- [Work instruction] Restating the data exactly is the whole task.

- [Data]
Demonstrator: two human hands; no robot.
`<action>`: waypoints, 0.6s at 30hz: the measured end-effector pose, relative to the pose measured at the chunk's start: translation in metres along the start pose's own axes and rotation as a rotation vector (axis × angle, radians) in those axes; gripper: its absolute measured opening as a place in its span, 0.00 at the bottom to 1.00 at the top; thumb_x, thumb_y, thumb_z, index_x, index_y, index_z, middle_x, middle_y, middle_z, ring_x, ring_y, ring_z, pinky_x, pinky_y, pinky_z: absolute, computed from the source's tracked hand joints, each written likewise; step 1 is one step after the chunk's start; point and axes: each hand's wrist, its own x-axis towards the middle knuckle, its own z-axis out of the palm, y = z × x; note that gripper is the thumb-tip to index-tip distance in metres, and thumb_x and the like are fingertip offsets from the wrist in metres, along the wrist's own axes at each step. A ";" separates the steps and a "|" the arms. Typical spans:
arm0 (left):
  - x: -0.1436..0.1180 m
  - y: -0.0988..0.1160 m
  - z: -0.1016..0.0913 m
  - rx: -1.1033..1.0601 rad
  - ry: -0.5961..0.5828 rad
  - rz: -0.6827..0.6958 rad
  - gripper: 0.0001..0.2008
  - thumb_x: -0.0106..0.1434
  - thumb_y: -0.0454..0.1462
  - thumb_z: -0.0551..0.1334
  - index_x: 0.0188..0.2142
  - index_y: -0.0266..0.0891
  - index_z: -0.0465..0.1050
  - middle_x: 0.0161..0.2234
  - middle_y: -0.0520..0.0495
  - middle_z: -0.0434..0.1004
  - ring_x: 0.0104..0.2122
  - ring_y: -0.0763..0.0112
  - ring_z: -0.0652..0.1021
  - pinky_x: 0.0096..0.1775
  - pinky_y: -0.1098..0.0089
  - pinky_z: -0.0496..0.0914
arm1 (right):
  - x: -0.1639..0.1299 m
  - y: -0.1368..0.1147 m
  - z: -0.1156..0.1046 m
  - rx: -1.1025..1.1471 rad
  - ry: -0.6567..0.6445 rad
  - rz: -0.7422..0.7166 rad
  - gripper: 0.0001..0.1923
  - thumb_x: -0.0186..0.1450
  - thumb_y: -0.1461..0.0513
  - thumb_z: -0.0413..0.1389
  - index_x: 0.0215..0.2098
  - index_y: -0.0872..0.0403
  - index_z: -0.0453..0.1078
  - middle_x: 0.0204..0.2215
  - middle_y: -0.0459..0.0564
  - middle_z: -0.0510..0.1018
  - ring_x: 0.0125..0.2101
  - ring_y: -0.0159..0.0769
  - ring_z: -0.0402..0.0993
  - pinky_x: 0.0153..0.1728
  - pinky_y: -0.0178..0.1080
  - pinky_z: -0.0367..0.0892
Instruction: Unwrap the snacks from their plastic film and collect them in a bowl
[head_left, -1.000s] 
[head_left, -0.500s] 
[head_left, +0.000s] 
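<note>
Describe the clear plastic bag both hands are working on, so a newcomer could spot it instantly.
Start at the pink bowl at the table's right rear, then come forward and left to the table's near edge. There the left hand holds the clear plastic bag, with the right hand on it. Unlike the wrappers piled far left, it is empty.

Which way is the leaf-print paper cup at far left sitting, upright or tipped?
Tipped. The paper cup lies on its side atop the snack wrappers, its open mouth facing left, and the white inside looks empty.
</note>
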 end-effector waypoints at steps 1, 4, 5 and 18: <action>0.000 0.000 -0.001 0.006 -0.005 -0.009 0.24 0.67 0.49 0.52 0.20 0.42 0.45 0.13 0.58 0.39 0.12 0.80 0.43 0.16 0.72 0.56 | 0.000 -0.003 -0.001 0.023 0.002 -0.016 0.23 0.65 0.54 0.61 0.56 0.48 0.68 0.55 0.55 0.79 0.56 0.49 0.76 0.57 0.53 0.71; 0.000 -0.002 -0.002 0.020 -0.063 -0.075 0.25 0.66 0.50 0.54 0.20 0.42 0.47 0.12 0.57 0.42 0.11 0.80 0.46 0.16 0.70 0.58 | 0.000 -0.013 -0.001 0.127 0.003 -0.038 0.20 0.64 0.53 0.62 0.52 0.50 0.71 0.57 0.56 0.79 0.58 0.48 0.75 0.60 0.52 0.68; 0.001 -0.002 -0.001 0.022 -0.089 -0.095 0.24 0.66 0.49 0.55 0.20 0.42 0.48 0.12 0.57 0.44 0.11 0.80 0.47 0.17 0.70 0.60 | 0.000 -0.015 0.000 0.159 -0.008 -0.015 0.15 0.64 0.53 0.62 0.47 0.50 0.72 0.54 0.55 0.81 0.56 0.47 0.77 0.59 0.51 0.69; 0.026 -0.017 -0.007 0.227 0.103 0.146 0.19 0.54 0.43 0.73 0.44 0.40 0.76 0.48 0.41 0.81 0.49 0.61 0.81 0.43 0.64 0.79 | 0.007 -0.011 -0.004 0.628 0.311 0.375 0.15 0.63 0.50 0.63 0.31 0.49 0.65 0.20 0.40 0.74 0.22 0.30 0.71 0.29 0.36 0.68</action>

- [Exercise response]
Demonstrator: two human hands; no robot.
`<action>`: waypoints, 0.6s at 30hz: the measured end-effector pose, relative to the pose measured at the chunk's start: translation in metres along the start pose's own axes and rotation as a rotation vector (axis × angle, radians) in those axes; gripper: its absolute measured opening as a place in its span, 0.00 at the bottom to 1.00 at the top; thumb_x, thumb_y, thumb_z, index_x, index_y, index_z, middle_x, middle_y, middle_z, ring_x, ring_y, ring_z, pinky_x, pinky_y, pinky_z: absolute, computed from the source's tracked hand joints, each written likewise; step 1 is one step after the chunk's start; point and axes: each hand's wrist, its own x-axis towards the middle knuckle, its own z-axis out of the palm, y = z × x; note that gripper is the thumb-tip to index-tip distance in metres, and thumb_x and the like are fingertip offsets from the wrist in metres, along the wrist's own axes at each step. A ";" separates the steps and a "|" the arms. Typical spans:
arm0 (left):
  - x: -0.1436..0.1180 m
  - y: -0.0988..0.1160 m
  - z: -0.1016..0.0913 m
  - rx: -1.1033..1.0601 rad
  - ry: -0.5961..0.5828 rad
  - rz: -0.6827..0.6958 rad
  - gripper: 0.0001..0.2008
  - thumb_x: -0.0106..0.1434
  - thumb_y: -0.0454..0.1462
  - thumb_z: -0.0551..0.1334
  - index_x: 0.0188..0.2142
  - index_y: -0.0266..0.0891
  - index_z: -0.0465..0.1050
  - middle_x: 0.0161..0.2234
  - middle_y: -0.0520..0.0495
  - middle_z: -0.0434..0.1004
  - ring_x: 0.0104..0.2122
  - ring_y: -0.0763..0.0112
  - ring_z: -0.0652..0.1021
  - pinky_x: 0.0096..0.1775
  - pinky_y: -0.1098..0.0089
  - pinky_z: -0.0496..0.0914
arm1 (right):
  - x: -0.1639..0.1299 m
  - y: -0.1368..0.1147 m
  - z: -0.1156..0.1046 m
  - rx: -1.1025..1.1471 rad
  - ry: -0.6567..0.6445 rad
  - rz: -0.7422..0.7166 rad
  - gripper: 0.0001..0.1923
  - thumb_x: -0.0186..0.1450
  - thumb_y: -0.1461..0.0513
  - thumb_z: -0.0413..0.1389
  - index_x: 0.0215..0.2098
  - index_y: -0.0872..0.0403
  - index_z: -0.0453..0.1078
  - middle_x: 0.0204..0.2215
  - middle_y: -0.0459..0.0564
  - middle_z: -0.0510..0.1018
  - ring_x: 0.0125..0.2101
  - ring_y: -0.0159..0.0769
  - ring_z: -0.0402..0.0993
  - pinky_x: 0.0153..0.1728
  - pinky_y: -0.0178..0.1080
  - pinky_z: -0.0367..0.0892
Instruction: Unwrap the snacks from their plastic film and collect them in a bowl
[head_left, -1.000s] 
[head_left, -0.500s] 
[head_left, +0.000s] 
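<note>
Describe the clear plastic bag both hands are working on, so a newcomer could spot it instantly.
Start at the pink bowl at the table's right rear, then come forward and left to the table's near edge. There the left hand holds the clear plastic bag, with the right hand on it. Unlike the wrappers piled far left, it is empty.

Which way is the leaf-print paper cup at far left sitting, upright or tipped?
Tipped. The paper cup lies on its side atop the snack wrappers, its open mouth facing left, and the white inside looks empty.
</note>
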 end-effector waypoints at steps 1, 4, 5 and 18: <action>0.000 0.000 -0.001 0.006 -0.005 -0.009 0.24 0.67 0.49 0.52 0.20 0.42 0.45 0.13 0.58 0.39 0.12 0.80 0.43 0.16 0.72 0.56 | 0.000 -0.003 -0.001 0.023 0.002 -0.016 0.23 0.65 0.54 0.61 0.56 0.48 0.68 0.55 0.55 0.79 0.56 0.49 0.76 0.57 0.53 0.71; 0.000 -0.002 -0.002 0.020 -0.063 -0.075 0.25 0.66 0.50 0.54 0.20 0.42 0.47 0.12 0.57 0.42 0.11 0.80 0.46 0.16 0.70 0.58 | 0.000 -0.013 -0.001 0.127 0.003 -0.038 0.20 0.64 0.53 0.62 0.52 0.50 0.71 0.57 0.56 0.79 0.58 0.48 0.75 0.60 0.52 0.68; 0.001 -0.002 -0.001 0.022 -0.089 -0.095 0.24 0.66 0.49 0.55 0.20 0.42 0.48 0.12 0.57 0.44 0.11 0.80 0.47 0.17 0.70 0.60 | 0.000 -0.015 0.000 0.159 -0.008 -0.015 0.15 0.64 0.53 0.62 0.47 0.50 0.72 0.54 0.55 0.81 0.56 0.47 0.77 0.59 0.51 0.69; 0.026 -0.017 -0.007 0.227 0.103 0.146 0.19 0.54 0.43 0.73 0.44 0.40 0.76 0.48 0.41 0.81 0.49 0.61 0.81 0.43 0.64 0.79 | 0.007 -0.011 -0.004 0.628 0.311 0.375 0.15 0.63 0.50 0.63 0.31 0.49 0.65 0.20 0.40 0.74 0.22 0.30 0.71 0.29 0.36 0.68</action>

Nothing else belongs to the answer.